● Activity
Find the word "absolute" in the data, then copy each line where it is found.

● Supplied information
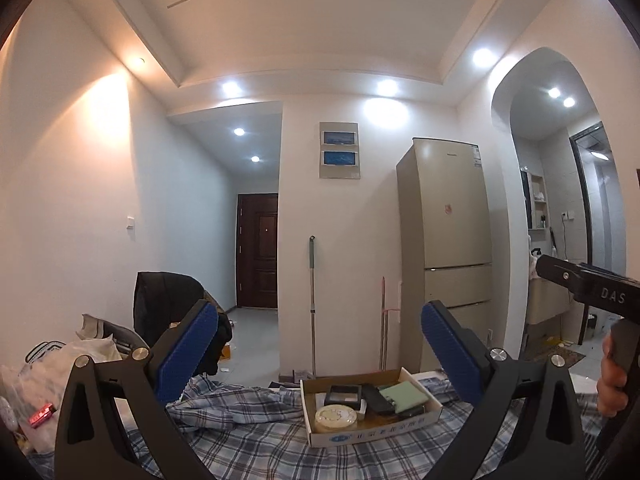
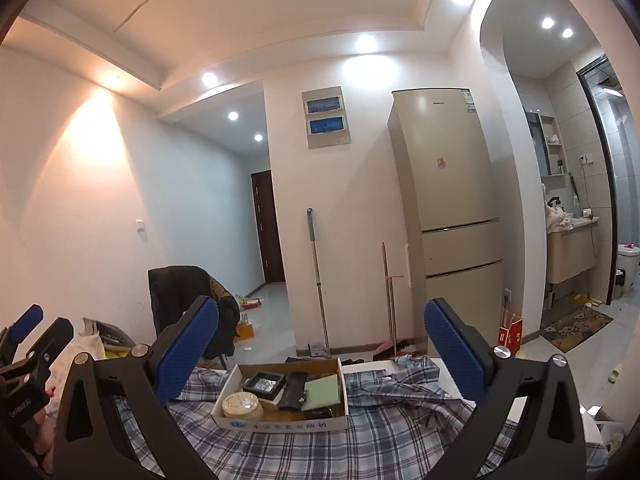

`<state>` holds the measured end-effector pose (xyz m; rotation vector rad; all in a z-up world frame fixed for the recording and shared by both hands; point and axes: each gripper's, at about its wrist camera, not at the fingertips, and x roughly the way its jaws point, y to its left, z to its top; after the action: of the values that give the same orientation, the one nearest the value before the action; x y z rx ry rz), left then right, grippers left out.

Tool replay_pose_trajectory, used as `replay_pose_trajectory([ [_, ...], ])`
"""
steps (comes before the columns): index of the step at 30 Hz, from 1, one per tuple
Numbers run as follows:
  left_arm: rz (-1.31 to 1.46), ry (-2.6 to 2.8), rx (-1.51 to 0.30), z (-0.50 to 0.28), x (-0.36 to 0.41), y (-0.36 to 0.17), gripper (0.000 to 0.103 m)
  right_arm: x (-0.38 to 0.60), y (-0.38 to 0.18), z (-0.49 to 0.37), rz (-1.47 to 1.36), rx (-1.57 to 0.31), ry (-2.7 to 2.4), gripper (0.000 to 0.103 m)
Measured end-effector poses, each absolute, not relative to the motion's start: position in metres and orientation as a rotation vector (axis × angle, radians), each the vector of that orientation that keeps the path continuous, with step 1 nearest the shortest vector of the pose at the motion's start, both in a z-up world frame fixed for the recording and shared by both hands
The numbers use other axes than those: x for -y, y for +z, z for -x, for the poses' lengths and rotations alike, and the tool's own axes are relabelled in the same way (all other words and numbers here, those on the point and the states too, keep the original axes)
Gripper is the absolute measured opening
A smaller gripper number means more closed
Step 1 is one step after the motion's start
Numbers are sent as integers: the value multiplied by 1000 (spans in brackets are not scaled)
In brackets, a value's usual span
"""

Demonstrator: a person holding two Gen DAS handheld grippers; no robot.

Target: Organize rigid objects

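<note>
- Left wrist view: your left gripper [image 1: 320, 344] is raised above the plaid cloth [image 1: 248, 444], its blue pads [image 1: 188, 354] spread wide with nothing between them
- Right wrist view: your right gripper [image 2: 322, 344] stands the same way, jaws fully apart and empty, looking out over the same cloth
- The things to sort are all inside the shallow cardboard box [image 1: 380, 432], which sits on the cloth ahead of both grippers and apart from them
- In the box you can make out a round cream tin [image 1: 335, 417] at the near left corner, a black framed case [image 1: 343, 396] behind it, a dark flat pouch [image 1: 378, 398] in the middle, and a pale green card [image 1: 404, 394] towards the right, lying partly over darker items
- I judge this to be either the very start or the very end of the job: both tools are empty and held back, and nothing loose shows on the cloth around the box
- If items still need arranging, your next move calls for lowering one gripper towards the box and choosing a piece with free edges; the round tin looks the easiest to close on
- The green card lies flat on other things, so you would need to catch it by an edge
- Steady the box with the other gripper, as it looks light and could slide on the rumpled cloth
- The fridge [image 1: 452, 220] and mop [image 1: 312, 300] behind are well clear of your work
</note>
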<state>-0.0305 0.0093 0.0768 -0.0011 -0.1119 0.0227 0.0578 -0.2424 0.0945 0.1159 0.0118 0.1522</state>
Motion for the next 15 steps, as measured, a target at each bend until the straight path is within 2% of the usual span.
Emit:
replay_pose_trajectory([
  [7, -18, 45, 55, 9, -9, 22, 103, 234, 56, -78, -104, -107, 130, 103],
  [15, -18, 49, 22, -3, -12, -7, 103, 225, 18, -84, -31, -65, 123, 103],
])
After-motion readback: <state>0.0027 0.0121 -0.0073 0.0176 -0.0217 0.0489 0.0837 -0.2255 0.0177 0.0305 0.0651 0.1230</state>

● Response box
Measured end-effector poses, each absolute, not relative to the motion's start: position in metres and orientation as a rotation vector (axis × angle, radians), each the vector of that orientation that keeps the path continuous, with step 1 nearest the shortest vector of the pose at the motion's start, both in a z-up world frame fixed for the recording and shared by both hands
Gripper is the absolute measured opening

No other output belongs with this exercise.